| PROBLEM TO SOLVE |
Exactly the lines from the start of the data through the line containing "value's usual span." should be output, with both ends kept and nothing added.

[DATA Boundary: Start]

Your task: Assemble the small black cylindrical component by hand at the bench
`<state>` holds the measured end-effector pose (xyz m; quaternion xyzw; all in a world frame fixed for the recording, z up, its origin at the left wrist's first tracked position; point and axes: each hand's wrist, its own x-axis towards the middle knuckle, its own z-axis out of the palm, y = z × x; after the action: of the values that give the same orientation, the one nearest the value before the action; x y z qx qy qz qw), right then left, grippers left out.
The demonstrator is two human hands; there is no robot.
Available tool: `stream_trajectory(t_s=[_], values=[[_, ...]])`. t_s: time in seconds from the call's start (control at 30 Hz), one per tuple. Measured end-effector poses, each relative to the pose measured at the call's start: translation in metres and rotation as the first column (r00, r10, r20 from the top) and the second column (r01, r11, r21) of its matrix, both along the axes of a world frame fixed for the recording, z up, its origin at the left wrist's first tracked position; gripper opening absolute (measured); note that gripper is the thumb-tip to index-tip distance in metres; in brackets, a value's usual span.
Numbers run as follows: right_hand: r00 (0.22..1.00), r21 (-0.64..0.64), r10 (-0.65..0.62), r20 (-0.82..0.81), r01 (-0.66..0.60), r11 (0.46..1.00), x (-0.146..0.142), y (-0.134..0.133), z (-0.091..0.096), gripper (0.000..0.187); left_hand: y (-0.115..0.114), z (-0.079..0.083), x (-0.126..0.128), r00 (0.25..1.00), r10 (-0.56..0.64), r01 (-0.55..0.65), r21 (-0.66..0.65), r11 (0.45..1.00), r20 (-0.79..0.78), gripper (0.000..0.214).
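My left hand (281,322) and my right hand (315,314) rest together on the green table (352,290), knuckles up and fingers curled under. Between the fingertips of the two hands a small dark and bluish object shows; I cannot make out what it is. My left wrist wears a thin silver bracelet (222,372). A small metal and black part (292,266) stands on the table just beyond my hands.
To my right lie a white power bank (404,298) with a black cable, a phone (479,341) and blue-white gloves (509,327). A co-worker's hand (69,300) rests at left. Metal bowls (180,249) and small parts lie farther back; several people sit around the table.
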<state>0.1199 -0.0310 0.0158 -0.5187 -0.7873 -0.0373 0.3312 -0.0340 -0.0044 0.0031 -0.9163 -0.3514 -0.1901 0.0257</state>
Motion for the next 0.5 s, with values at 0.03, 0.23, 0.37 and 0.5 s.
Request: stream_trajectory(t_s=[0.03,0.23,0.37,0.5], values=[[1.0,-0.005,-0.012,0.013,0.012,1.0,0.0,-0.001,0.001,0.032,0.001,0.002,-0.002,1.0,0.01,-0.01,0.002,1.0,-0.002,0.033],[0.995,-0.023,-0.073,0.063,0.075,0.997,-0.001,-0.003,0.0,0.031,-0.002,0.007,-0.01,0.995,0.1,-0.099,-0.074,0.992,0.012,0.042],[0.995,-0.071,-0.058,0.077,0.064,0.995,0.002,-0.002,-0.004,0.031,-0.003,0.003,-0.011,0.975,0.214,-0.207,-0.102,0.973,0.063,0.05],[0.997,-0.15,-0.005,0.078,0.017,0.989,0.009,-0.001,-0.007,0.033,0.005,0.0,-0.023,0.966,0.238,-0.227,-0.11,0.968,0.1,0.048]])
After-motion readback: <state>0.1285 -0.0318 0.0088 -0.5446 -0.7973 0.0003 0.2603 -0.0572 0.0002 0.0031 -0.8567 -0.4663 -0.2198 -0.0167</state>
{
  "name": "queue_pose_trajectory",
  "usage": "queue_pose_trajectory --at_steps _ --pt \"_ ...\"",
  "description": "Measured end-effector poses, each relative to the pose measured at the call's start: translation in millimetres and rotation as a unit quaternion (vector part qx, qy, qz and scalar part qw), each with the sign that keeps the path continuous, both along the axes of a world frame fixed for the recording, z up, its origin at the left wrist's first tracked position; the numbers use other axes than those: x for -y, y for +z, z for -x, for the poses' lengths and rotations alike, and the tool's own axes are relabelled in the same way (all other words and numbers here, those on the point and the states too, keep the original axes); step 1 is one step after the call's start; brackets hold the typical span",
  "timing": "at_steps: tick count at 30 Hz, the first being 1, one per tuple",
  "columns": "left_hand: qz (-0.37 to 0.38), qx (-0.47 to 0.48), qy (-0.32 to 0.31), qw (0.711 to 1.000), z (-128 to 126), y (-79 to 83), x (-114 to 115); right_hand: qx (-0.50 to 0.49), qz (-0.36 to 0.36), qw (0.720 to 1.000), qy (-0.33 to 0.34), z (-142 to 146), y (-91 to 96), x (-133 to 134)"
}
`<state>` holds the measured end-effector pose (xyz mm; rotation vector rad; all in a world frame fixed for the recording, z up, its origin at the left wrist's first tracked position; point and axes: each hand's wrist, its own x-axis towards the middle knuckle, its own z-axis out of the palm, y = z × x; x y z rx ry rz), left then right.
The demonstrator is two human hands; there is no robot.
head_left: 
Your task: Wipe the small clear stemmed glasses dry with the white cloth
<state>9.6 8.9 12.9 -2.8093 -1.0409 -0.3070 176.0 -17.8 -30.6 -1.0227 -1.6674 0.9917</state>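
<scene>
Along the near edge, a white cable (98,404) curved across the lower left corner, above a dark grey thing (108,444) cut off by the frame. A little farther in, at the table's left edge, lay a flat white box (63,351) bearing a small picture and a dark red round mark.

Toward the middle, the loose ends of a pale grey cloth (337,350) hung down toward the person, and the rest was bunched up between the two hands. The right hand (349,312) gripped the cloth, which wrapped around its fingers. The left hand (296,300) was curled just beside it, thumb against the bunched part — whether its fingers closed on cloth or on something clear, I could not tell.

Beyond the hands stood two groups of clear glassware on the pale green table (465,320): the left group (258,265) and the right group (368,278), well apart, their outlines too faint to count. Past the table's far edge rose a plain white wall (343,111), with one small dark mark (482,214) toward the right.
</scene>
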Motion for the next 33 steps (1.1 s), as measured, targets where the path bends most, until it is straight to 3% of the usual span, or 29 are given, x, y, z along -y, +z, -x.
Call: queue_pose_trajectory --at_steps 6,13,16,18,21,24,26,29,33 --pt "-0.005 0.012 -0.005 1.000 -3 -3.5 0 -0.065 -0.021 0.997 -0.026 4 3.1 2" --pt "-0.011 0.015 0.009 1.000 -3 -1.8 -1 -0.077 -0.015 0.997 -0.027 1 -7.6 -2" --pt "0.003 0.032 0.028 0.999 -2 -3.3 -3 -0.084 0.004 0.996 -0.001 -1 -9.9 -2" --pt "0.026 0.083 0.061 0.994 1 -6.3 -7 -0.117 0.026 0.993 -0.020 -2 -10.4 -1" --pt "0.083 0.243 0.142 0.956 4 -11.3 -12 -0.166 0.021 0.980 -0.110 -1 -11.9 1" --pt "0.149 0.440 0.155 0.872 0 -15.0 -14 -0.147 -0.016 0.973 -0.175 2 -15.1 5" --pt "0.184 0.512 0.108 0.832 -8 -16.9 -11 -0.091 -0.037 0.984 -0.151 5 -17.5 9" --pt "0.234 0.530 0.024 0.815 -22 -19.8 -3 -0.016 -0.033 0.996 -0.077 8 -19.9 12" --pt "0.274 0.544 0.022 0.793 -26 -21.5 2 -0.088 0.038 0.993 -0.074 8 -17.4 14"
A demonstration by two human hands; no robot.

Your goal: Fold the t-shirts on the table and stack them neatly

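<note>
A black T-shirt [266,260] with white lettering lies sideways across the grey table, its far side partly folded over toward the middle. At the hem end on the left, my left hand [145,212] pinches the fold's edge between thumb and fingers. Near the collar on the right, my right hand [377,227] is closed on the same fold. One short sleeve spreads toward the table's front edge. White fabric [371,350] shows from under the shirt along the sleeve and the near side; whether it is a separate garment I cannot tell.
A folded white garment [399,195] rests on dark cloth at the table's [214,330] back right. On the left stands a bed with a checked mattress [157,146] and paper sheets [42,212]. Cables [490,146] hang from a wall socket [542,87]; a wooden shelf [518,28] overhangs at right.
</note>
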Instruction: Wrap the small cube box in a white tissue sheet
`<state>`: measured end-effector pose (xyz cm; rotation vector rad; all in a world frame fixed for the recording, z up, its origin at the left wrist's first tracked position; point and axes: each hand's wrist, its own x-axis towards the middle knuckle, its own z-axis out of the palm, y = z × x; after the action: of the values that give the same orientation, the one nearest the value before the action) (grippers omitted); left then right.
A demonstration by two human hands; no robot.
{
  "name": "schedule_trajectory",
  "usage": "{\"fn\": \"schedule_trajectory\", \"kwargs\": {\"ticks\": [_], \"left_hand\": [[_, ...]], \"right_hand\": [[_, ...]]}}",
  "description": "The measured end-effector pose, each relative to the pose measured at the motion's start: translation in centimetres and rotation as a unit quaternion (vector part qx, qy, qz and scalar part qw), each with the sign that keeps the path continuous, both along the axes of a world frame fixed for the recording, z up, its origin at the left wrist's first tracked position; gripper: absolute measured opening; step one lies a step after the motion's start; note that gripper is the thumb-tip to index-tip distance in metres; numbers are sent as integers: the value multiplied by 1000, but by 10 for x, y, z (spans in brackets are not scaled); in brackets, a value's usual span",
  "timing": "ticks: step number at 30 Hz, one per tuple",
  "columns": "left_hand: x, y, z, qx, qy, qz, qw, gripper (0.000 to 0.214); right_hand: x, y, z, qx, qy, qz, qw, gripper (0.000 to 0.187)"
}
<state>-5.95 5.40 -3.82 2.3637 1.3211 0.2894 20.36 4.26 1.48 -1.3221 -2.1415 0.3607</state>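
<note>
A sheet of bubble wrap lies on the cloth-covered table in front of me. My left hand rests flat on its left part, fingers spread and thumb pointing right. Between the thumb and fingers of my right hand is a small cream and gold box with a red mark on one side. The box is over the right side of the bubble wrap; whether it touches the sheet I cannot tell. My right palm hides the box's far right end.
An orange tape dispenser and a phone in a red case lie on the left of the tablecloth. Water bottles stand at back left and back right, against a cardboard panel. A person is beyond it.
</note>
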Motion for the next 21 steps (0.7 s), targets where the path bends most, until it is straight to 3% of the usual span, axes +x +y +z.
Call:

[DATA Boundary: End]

| PROBLEM SOLUTION |
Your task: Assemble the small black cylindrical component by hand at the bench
`<state>` holds the measured end-effector pose (xyz m; quaternion xyzw; all in a world frame fixed for the recording, z up, its origin at the left wrist's first tracked position; point and axes: each hand's wrist, its own x-axis towards the middle knuckle, its own z-axis out of the palm, y = z × x; after the action: of the values that give the same orientation, the one nearest the value before the action; x y z qx qy qz qw), right then left, grippers left out.
The demonstrator is two human hands; there is no robot.
Available tool: `stream_trajectory(t_s=[_], values=[[_, ...]])`. t_s: time in seconds from the call's start (control at 30 Hz), one per tuple. Measured end-effector poses, each relative to the pose measured at the call's start: translation in metres and rotation as the first column (r00, r10, r20 from the top) and the second column (r01, r11, r21) of its matrix, both along the axes of a world frame fixed for the recording, z up, its origin at the left wrist's first tracked position; gripper opening absolute (measured); note that gripper is the thumb-tip to index-tip distance in metres; in brackets, a value's usual span.

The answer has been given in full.